State park in Oklahoma, United States

Quartz Mountain State Park is located in southwest Oklahoma at the western end of the Wichita Mountains, 13 mi east of Mangum, Oklahoma and 20 mi north of Altus, Oklahoma. The nearest community is Lone Wolf, Oklahoma, about 9 miles northeast of the park. It is operated by the Oklahoma Department of Tourism and Recreation. The park began as a 158.3-acre tract adjacent to Lake Altus donated to the state by local residents, who had bought the land for $51.58. It was designated as Quartz Mountain State Park, one of the original seven Oklahoma State Parks designated in 1935. Additional land has been donated since then, and the park now encompasses 4540 acre. The park occupies land on the west side of Lake Altus-Lugert, which was originally built in 1927, then expanded in 1940 and renamed Lake Altus-Lugert. The park contains 4284 acre of land and more than 6000 acre of water.

==History==
The Civilian Conservation Corps (CCC) established a camp in 1935 at the present park site. The National Park Service (NPS) which managed the camp, proposed to help Oklahoma to develop a system of state parks, using CCC workers who were already trained in all aspects of park development. The state legislature created the Oklahoma Parks Commission, State Fish and Game Commission, under the auspices of the Oklahoma Fish and Game Commission, to manage the newly created system and provided funding of $10,000. The City of Altus and private donors bought 3000 acres of land for the park. NPS spent about $500,000 building roads, trails, rest rooms and other amenities.
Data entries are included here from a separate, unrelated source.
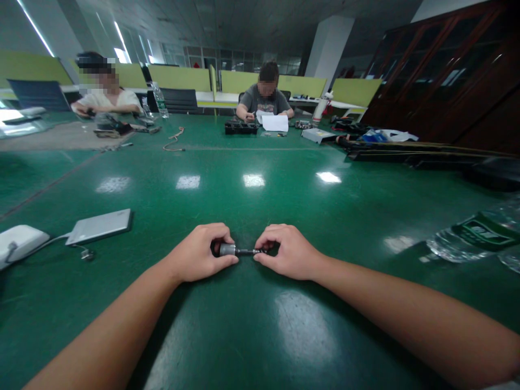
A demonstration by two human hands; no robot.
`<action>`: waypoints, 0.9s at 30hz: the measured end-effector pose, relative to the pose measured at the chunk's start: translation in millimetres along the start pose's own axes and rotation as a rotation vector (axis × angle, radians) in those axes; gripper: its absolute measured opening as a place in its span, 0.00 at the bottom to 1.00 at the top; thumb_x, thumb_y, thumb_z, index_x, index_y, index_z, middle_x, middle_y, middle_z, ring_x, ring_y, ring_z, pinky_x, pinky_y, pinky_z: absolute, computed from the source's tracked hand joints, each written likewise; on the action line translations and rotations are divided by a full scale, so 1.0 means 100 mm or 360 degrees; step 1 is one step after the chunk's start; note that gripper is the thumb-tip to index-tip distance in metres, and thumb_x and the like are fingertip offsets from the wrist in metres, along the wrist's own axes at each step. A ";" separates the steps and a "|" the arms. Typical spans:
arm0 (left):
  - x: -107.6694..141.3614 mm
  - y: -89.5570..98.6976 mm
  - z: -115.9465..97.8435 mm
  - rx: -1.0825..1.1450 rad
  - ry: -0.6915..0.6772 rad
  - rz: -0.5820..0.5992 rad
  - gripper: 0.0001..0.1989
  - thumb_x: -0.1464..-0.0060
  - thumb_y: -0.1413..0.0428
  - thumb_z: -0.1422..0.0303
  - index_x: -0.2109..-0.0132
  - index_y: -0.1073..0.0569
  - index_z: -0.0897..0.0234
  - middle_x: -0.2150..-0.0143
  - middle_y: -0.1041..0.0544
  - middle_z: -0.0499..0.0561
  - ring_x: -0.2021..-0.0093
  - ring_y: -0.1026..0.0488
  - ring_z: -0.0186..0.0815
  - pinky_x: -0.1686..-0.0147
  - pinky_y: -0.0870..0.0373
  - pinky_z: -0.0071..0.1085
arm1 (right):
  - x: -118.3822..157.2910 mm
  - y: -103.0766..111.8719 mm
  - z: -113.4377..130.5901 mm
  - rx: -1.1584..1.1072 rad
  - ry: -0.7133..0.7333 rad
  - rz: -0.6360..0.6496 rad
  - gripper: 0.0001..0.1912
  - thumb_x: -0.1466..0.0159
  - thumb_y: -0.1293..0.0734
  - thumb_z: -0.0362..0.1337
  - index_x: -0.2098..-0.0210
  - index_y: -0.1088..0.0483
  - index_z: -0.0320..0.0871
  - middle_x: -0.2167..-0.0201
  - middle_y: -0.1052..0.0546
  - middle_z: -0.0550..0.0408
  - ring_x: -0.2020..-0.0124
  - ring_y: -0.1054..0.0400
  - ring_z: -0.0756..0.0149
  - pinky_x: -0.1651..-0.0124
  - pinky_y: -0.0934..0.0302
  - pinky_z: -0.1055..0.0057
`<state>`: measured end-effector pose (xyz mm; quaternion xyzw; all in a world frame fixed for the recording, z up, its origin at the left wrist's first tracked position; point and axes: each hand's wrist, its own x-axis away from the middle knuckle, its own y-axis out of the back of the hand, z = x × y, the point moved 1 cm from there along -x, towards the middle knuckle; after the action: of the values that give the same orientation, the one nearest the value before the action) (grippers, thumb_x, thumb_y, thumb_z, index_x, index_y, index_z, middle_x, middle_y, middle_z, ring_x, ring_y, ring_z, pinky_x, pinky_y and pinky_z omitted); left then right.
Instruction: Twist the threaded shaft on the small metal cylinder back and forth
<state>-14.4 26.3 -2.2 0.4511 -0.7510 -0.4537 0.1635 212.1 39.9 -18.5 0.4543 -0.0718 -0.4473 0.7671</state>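
Just above the green tabletop, in the middle of the head view, is a small silver metal cylinder (227, 249) with a thin dark shaft (246, 252) pointing right. I cannot make out its exact kind. My left hand (205, 252) curls its thumb and fingers around the cylinder end. The far tip of the shaft is pinched between the thumb and fingers of my right hand (286, 252), which partly hide it. The piece lies level between both hands.
On the left lie a silver flat box (99, 226) with a cable and a white device (20, 244). Clear plastic bottles (475, 235) lie at right. Across the green table (227, 200) sit two people, near a black tray (241, 127), papers (275, 123) and a cord (174, 141).
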 end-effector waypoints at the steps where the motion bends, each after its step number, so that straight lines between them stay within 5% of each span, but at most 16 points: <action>1: 0.00 0.00 0.00 -0.0003 0.0001 -0.0001 0.09 0.49 0.38 0.66 0.66 0.29 0.65 0.70 0.31 0.46 0.70 0.34 0.32 0.69 0.40 0.28 | 0.00 0.00 0.00 0.0000 -0.0002 0.0002 0.03 0.46 0.28 0.33 0.70 0.24 0.42 0.74 0.24 0.57 0.71 0.32 0.69 0.65 0.40 0.71; 27: 0.00 0.03 0.06 -0.0005 0.0042 -0.0032 0.10 0.49 0.38 0.64 0.66 0.28 0.65 0.70 0.29 0.47 0.70 0.33 0.33 0.68 0.39 0.29 | 0.01 0.03 -0.01 0.0036 -0.0090 0.0001 0.02 0.46 0.28 0.33 0.71 0.24 0.42 0.75 0.25 0.57 0.72 0.33 0.69 0.67 0.41 0.72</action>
<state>-19.7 29.6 -3.0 0.4644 -0.7434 -0.4504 0.1696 214.8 40.3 -17.0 0.4500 -0.0985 -0.4589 0.7597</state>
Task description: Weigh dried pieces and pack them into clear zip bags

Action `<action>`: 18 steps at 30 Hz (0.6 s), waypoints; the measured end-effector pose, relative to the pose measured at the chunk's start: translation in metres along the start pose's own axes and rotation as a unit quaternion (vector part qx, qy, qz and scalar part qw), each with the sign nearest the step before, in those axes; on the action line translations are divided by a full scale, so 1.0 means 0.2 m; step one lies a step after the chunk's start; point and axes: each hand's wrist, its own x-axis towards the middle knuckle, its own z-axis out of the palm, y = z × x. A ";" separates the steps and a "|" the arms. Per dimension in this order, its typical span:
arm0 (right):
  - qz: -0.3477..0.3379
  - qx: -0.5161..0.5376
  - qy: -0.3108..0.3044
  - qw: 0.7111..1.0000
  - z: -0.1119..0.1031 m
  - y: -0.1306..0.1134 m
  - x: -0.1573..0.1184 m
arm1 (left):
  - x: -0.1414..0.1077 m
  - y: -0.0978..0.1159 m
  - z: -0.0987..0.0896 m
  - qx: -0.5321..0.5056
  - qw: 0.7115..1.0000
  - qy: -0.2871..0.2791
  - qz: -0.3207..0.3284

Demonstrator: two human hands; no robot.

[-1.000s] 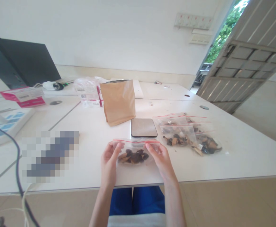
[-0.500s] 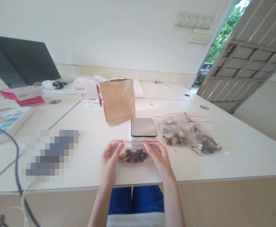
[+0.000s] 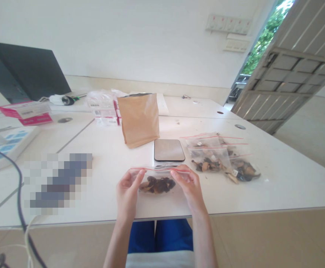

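Both hands grip the top of a clear zip bag (image 3: 157, 185) with a red strip along its mouth. Dark and tan dried pieces, perhaps dried mushrooms, lie in the bag's lower part. My left hand (image 3: 129, 190) pinches the left top corner, thumb on the near side. The right top corner is pinched in my right hand (image 3: 189, 188) the same way. Just beyond the bag sits a flat square scale (image 3: 169, 150) with nothing on its plate. To the right, several filled zip bags (image 3: 209, 162) overlap on the white table (image 3: 279, 193).
A brown paper pouch (image 3: 140, 119) stands upright behind the scale. Pink-and-white boxes (image 3: 105, 111) in plastic are stacked to its left. A black computer case (image 3: 34, 72) stands at the far left. Cables (image 3: 20, 193) hang across the left front edge. A blurred patch (image 3: 62, 182) covers something on the left.
The bag's mouth has dipped slightly toward me, and both hands have spread a little apart. Both keep their pinch on the bag. Everything else stays in place.
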 end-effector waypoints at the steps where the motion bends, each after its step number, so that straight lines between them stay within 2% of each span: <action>1: -0.002 -0.003 -0.005 1.000 0.00 0.00 0.00 | 0.00 0.00 0.00 -0.003 1.000 0.002 -0.002; 6: 0.007 0.003 -0.042 0.999 0.00 -0.01 0.00 | 0.00 -0.01 -0.01 -0.046 0.999 -0.019 -0.019; 9: 0.014 0.013 -0.033 0.999 0.01 0.01 0.00 | 0.00 -0.02 -0.02 -0.059 0.997 -0.039 -0.024; 14: 0.022 0.021 -0.050 0.998 0.02 0.03 -0.01 | 0.01 -0.04 -0.02 -0.014 0.998 -0.062 -0.016; 18: 0.024 0.020 -0.066 0.997 0.03 0.01 -0.01 | 0.00 -0.03 -0.02 0.014 0.998 -0.057 -0.012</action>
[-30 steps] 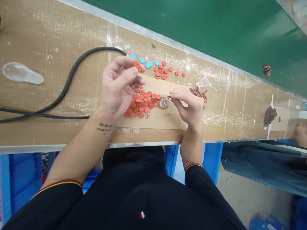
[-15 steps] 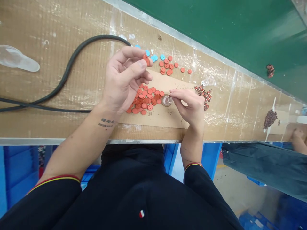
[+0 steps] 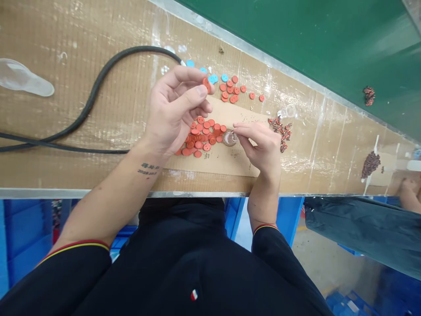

Quartz Mountain became one of the first seven state parks in Oklahoma when the NPS turned the completed project over to the state in 1937.

==Lodge complex==
The original Quartz Mountain Lodge was built in 1955. It had 44 rooms, indoor and outdoor swimming pools and a tennis court. A 9-hole golf course was built in 1959 and expanded to 18 holes in 1993. An electrical fire destroyed public access areas of the lodge in 1995, but spared the wing with rooms. It reopened two months later, but in 1998, closed again for demolition. A new lodge was built, which opened under private management in 2001. The new lodge complex includes 118 guest rooms, several cabins, a restaurant, a performing arts complex and shops.

The park has been home to the Oklahoma Summer Arts Institute since 1978. Young Oklahomans between 14 and 18 years old can apply and audition to study with well-known artists. The state spent $17 million to build a new Resort and Arts Conference Center, which opened on March 8, 2001. This facility, named Quartz Mountain Nature Park, became the property of the Oklahoma Board of Regents for Higher Education in 2002 before being turned back over to care of the Oklahoma State Park system in October 2020.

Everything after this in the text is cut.